Преемники Альфонсо продолжили работу, которую он не смог завершить. Ведя почти непрерывную войну с арабами, они сделали Леон своей столицей и постепенно восстановили важные города и крепости. Во второй половине IX века, когда почти весь юг был охвачен восстанием против султана, христиане продвинули свою границу до Дуэро, где построили четыре крепости – Самора, Симанкас, Сан-Эстебан-де-Гормас и Осма, которые стали почти непреодолимой преградой для мусульман. А обширный, но унылый и пустынный участок между Дуэро и Гвадианой не был занят ни леонцами, ни арабами. Это была спорная территория. На западе леонцы находились в довольно близком контакте со своими естественными врагами, поскольку граница продвинулась за Мондего. Но эти границы часто пересекали. Пользуясь слабостью султана, леонцы совершали набеги до Тахо и Гвадианы, и жившие там племена – по большей части берберы – не могли им противостоять, потому что вели постоянные войны между собой. И они были вынуждены откупаться от христиан.
Наконец для мусульман настал час отмщения. В 901 году принц Ахмад ибн Муавия, из Омейядов, адепт оккультных наук, грезивший о троне, объявил себя Махди и призвал берберов под свои знамена, чтобы идти на Самору. Этот город был восстановлен в 893 году при Альфонсо III его союзниками, христианами Толедо, и с тех пор стал постоянным кошмаром берберов, поскольку леонцы сделали его базой, откуда совершали набеги и куда привозили добычу, которая была в безопасности за высокими прочными стенами и глубокими рвами. На призыв к оружию берберы откликнулись с большим энтузиазмом. Невежественные, легковерные и мстительные, они толпами шли к принцу, который демонстрировал им хитроумные чудеса и заверял, что при их приближении городские стены падут. За несколько месяцев самозванцу удалось собрать армию численностью шестьдесят тысяч человек. Он повел ее к Дуэро и, добравшись до Саморы, послал королю Альфонсо, который в это время был в городе, вызывающее письмо. Он пригрозил разрушить город, если сам Альфонсо и его подданные не примут ислам, желательно немедленно. Прочитав это письмо, Альфонсо и его приближенные вознегодовали и, желая покарать автора, выехали из города и бросились в атаку. Кавалерия берберов встретила их. Поскольку был месяц июнь и уровень воды в Дуэро был очень низок, сражение происходило в русле реки. Удача не сопутствовала леонцам. Берберы разбили их, помешали вернуться в город и оттеснили вглубь страны.
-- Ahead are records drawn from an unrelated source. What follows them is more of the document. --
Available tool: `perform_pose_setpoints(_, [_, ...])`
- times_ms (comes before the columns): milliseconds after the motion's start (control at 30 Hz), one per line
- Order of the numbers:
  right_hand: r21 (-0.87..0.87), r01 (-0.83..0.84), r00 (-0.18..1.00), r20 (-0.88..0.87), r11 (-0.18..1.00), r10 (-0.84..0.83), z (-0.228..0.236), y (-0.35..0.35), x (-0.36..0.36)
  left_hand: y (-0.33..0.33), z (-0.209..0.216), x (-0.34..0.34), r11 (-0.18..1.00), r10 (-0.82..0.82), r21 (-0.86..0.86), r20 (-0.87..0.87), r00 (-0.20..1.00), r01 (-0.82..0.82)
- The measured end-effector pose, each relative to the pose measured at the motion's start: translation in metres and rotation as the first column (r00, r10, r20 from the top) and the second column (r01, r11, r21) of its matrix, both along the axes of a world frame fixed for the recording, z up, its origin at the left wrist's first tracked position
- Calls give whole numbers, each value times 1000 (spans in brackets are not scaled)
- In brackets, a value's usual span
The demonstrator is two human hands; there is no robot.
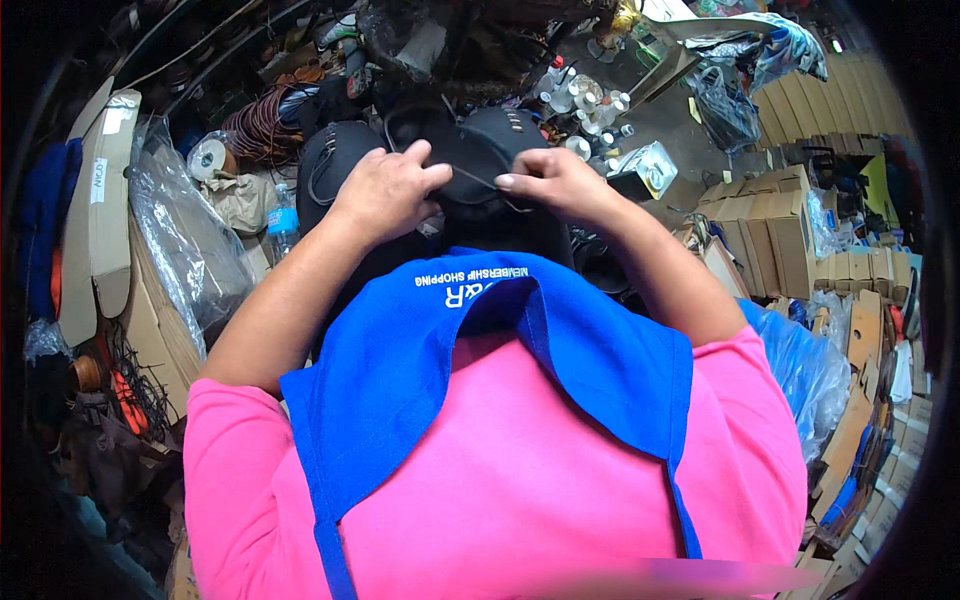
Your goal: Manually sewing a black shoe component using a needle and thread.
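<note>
Over my lap, my right hand (555, 184) pinches a thin, light-coloured cord (474, 179) between thumb and forefinger. The cord stretches leftward toward my left hand (392, 190), whose fingers are curled. What lies within those left fingers is hidden. Beneath and between both hands is a dark black piece (480, 150) with a curved edge; its exact kind I cannot make out. A blue apron (390, 340) covers my front, below the hands.
At the left stand cardboard pieces (105, 220), clear plastic sheeting (190, 240) and a bottle with a blue label (283, 222). Coiled brown cord (262, 125) lies beyond. Several white bottles (590, 100) stand ahead right. Stacked cardboard (765, 225) and a blue plastic bag (795, 360) fill the right.
</note>
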State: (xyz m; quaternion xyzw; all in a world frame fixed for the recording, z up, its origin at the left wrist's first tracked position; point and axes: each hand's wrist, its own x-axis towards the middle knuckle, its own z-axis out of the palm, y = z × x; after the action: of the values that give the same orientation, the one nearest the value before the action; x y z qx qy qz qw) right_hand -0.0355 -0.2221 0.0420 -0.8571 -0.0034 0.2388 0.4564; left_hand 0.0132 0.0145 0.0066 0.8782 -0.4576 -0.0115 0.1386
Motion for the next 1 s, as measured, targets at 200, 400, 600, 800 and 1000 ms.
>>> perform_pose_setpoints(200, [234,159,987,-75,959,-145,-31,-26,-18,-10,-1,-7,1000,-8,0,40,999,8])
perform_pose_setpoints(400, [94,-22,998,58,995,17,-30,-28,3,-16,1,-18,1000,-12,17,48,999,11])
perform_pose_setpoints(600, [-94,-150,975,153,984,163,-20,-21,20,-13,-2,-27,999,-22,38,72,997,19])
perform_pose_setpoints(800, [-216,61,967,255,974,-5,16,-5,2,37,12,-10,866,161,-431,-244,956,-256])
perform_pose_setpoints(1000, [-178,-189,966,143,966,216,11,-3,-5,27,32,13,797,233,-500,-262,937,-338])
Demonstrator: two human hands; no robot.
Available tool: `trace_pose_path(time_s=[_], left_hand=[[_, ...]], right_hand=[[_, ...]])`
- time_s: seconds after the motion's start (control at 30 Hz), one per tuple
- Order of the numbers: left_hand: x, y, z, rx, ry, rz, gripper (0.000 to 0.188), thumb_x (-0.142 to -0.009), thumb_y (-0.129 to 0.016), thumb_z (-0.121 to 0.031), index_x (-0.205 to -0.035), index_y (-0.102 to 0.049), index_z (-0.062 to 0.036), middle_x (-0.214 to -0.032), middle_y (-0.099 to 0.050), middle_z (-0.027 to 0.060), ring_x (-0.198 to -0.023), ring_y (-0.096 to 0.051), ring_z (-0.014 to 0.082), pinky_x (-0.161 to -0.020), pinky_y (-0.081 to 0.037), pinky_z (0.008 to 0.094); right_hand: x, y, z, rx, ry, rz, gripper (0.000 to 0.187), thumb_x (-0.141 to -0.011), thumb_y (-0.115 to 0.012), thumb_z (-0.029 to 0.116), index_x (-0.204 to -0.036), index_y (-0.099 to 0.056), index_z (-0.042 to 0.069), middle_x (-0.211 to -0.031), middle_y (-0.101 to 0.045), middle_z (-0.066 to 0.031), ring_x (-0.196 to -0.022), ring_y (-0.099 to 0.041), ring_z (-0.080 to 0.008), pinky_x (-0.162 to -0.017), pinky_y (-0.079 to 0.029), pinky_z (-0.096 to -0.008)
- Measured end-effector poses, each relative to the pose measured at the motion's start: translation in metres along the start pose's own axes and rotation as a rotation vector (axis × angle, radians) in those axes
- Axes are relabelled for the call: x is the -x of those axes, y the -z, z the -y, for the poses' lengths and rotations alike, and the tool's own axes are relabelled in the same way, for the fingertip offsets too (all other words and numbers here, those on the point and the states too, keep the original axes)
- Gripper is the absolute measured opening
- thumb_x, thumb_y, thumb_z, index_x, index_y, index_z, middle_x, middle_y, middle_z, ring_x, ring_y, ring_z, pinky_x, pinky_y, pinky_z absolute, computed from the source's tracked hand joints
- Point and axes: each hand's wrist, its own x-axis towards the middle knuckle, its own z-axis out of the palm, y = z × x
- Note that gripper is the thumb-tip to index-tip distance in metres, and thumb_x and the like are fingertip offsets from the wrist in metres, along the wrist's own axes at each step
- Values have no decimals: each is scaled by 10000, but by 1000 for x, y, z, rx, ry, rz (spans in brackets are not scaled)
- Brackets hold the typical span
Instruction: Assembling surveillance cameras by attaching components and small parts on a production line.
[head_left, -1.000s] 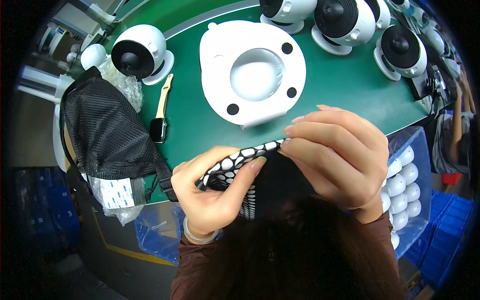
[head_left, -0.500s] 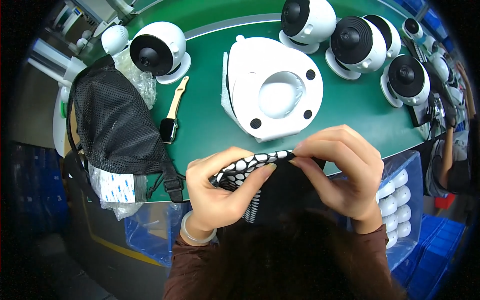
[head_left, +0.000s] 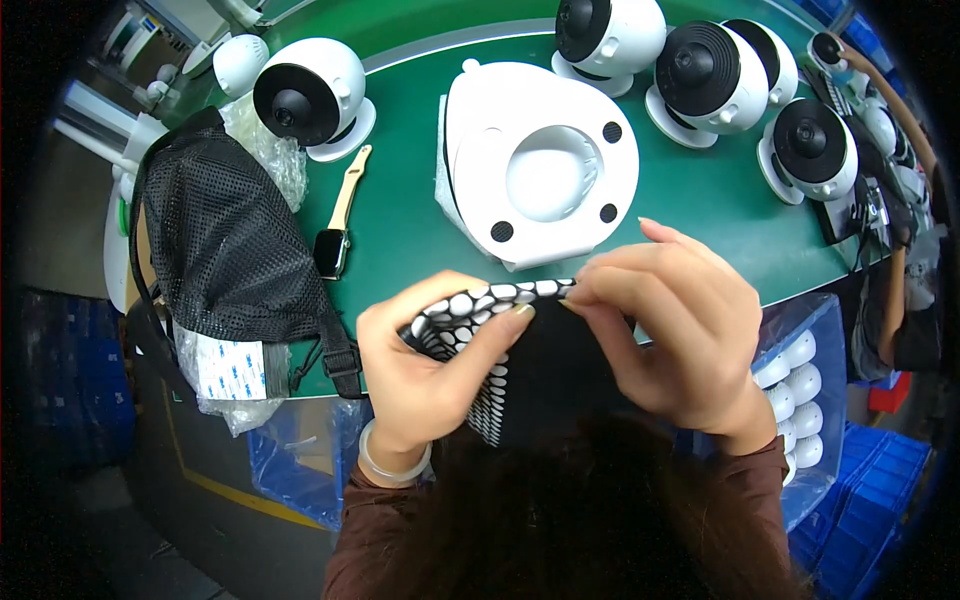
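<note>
My left hand (head_left: 425,370) is closed on a black sheet (head_left: 487,318) patterned with rows of white dots, thumb on the near side. The sheet curves, its top edge level and its dotted part hanging down. My right hand (head_left: 675,325) pinches the right end of that edge between thumb and fingertips; anything small there is hidden. Just beyond my hands lies a white rounded housing (head_left: 475,175), its large round recess facing up. Three black textured round pads (head_left: 502,231) sit around the recess, and a faint round outline shows at its upper left.
Left on the green table (head_left: 400,230) are a black mesh bag (head_left: 225,240), bubble wrap and a smartwatch (head_left: 331,250). White ball-shaped devices with black fronts (head_left: 690,65) stand at the back. A lined bin (head_left: 805,385) of white domes is below right. Another person's arm (head_left: 885,85) reaches in far right.
The view has shifted slightly. Both hands keep their grip on the dotted sheet, and its top edge lies more level. My right hand's little finger has lifted. Another person's arm now reaches in at far right.
</note>
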Motion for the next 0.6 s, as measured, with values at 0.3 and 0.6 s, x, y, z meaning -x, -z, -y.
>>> trace_pose_path(time_s=[0.3, 0.6], left_hand=[[-6, 11, -1, -15, -72, -106, 102, -643, -646, 68, -725, -587, 69, -671, -568, 56, -583, -492, 66, -539, -368, 170], [-4, 8, -6, -53, -150, -105, 100, -633, -641, 93, -714, -590, 67, -652, -565, 54, -558, -494, 52, -492, -351, 151]], right_hand=[[-32, 19, -3, -206, 75, -8, 168, -611, -664, -28, -749, -597, 40, -922, -604, -122, -807, -581, -237, -671, -457, -299], [-20, -5, -8, -160, 123, -24, 200, -585, -665, -39, -760, -601, 32, -764, -603, -84, -680, -576, -229, -589, -450, -285]])
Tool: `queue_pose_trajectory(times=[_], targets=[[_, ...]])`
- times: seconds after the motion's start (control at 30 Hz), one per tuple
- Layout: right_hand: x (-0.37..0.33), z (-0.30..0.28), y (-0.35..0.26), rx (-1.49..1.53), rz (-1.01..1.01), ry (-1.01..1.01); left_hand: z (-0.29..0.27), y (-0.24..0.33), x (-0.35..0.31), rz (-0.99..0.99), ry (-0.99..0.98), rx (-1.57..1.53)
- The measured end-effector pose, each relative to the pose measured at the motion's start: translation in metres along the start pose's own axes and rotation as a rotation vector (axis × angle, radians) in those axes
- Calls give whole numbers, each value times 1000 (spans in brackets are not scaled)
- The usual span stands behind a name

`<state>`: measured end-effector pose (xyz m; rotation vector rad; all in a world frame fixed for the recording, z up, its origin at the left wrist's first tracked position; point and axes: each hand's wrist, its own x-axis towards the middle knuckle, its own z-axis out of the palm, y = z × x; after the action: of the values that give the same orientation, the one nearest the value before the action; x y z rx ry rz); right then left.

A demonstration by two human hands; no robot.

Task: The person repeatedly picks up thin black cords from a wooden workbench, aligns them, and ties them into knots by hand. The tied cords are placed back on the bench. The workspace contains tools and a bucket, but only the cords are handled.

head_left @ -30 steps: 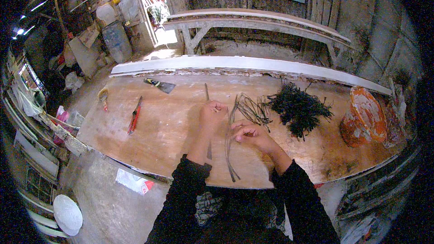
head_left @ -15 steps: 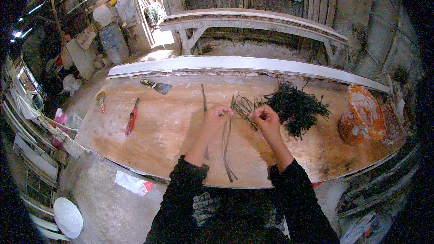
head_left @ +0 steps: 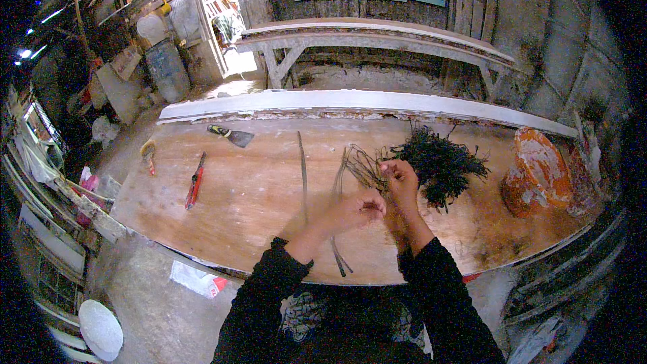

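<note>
A wide, worn wooden workbench (head_left: pixel 256 195) is filling the middle of a cluttered workshop, with a long white plank (head_left: pixel 364 101) lying along its far edge and a wooden trestle bench (head_left: pixel 377 37) standing behind. A bundle of thin, dark, bent strands (head_left: pixel 350 168) is lying mid-bench. The left hand (head_left: pixel 354 210) is closing around some strands; the right hand (head_left: pixel 401 176) is pinching others just beyond. A dark bushy clump (head_left: pixel 441 162) is sitting right beside the right hand. A single straight strip (head_left: pixel 303 172) is lying to the left, then a red-handled tool (head_left: pixel 195 180) and a scraper (head_left: pixel 232 136). An orange, stained bucket (head_left: pixel 536 172) is resting at the right end.
</note>
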<state>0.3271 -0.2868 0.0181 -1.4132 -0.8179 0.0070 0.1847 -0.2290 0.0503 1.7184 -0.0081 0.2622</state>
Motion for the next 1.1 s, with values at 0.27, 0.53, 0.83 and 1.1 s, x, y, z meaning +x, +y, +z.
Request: queue_pose_trajectory(times=[0.27, 0.53, 0.83, 1.1], targets=[[-10, 4, -17, -305, -333, -269, -66, -15, -6, -22, 909, -317], [-57, 34, -52, -181, -218, -690, -87, -45, -7, 84, 925, -884], [-53, 30, -50, -160, -317, -619, -78, -31, -4, 88, 1002, -700], [0, -3, -12, -655, -392, -133, -64, -30, -3, -268, 762, 621]])
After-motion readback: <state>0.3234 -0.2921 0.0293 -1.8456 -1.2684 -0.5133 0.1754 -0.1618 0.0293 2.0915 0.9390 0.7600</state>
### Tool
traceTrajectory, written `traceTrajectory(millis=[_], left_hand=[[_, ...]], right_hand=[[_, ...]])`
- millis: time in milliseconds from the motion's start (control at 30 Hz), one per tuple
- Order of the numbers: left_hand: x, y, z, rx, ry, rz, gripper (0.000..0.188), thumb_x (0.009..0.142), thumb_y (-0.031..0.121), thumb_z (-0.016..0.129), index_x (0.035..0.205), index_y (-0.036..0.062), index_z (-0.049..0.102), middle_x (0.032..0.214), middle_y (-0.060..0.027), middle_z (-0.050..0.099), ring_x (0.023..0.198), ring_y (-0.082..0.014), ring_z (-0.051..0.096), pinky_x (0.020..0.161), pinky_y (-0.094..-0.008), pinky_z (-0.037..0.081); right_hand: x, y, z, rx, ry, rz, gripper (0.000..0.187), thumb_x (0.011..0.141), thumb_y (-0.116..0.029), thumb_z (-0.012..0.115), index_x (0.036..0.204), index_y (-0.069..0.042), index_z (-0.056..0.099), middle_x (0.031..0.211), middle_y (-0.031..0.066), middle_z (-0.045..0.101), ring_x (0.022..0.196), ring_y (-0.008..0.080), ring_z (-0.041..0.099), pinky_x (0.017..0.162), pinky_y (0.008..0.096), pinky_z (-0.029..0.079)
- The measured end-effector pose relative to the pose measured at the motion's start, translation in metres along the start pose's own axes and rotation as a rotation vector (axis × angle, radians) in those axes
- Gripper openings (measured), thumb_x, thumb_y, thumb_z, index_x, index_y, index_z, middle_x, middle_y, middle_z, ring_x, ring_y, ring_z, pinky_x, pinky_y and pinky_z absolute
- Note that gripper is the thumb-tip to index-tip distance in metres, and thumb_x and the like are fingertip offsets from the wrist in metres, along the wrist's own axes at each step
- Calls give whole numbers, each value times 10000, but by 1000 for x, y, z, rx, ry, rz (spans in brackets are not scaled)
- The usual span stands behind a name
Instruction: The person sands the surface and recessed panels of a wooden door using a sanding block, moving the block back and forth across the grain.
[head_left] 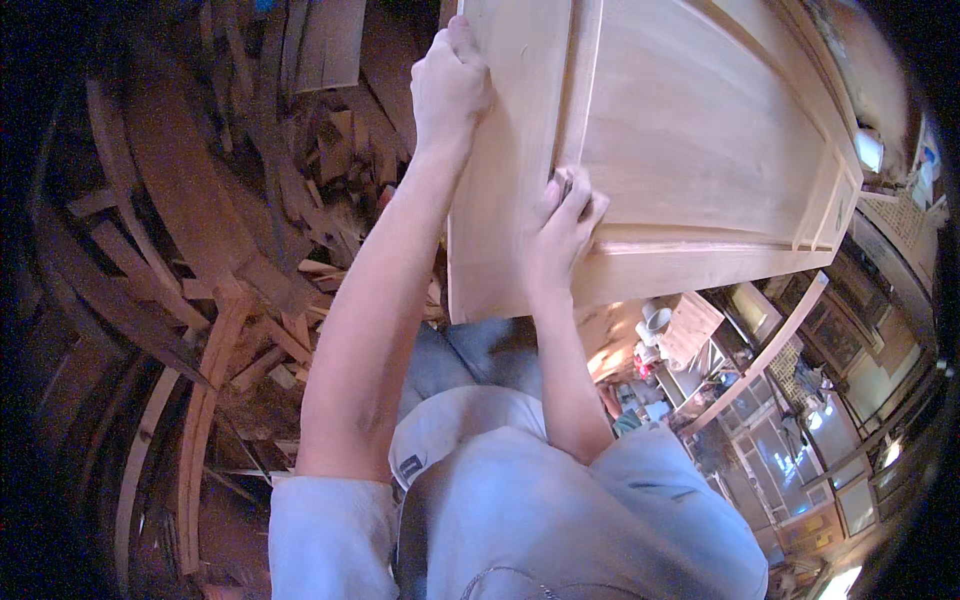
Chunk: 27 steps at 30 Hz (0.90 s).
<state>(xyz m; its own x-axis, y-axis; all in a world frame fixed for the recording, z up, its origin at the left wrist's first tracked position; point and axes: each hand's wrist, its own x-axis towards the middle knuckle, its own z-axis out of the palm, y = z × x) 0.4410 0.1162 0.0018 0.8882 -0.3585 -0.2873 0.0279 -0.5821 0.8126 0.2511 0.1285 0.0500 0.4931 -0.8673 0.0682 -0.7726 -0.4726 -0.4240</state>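
Note:
A pale wooden panel door with raised moulding round its recessed panels fills the upper right, close in front of me. My left hand is closed on the door's left edge; some of its fingers are hidden. Lower and to the right, my right hand presses against the door at the corner where the mouldings meet. Its fingers are bent and held together. A small dark spot shows between them, but whatever they hold is too small to make out.
Scrap wood and offcuts are heaped on the left, with long boards leaning among them. A long pale strip of wood slants at the right. Behind it are a white container and stacked frames with glass panes.

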Motion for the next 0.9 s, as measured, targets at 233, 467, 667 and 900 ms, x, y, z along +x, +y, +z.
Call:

Но первое сражение не стало предвестником удачи всей экспедиции. Самозванец Махди приобрел очень большое влияние на солдат. Считая ниже своего достоинства отдавать приказы словами, он отдавал их жестами, и берберы повиновались любому его знаку. Но чем большим уважением он пользовался у рядовых солдат, тем больше зависти испытывали лидеры, понимавшие, что если экспедиция будет успешной, они будут вытеснены «пророком», в миссию которого не верили. Они уже пытались, хотя и безуспешно, убить его, и, преследуя противника, один из самых авторитетных вождей, Салал ибн Яиш из племени нефса, объявил своим друзьям, что, разгромив леонцев, они совершили ошибку, которую следует исправить как можно скорее. Он без труда убедил их, и было решено расстроить планы Махди. Был отдан приказ отступать, и, добравшись до аванпостов на правом берегу Дуэро, они объявили, что разбиты и враг преследует их по пятам. Вождям поверили, тем более что с ними была только часть войск. Остальные солдаты или не выполнили приказ, или не слышали его. Берберов охватила паника. Ища спасения в бегстве, солдаты бросились к Дуэро. Гарнизон Саморы, заметив это, совершил вылазку и убил многих беглецов. Тем не менее леонцев продолжали сдерживать главные силы мусульманской армии, которая находилась на левом берегу. Хотя она была не в состоянии сделать победу решающей, ни в тот день, ни в последующие. Леонцам помогло дезертирство, очень скоро ставшее в армии Махди всеобщим. И тщетно Махди вещал, что Бог обещал им победу. Ему никто не верил. На третий день он обнаружил, что его все покинули, и отказался от всех надежд. Решив, что он не должен пережить такой позор, он пришпорил коня, поскакал к противнику и встретил смерть, которой желал. Его голову впоследствии прибили к одним из ворот Саморы.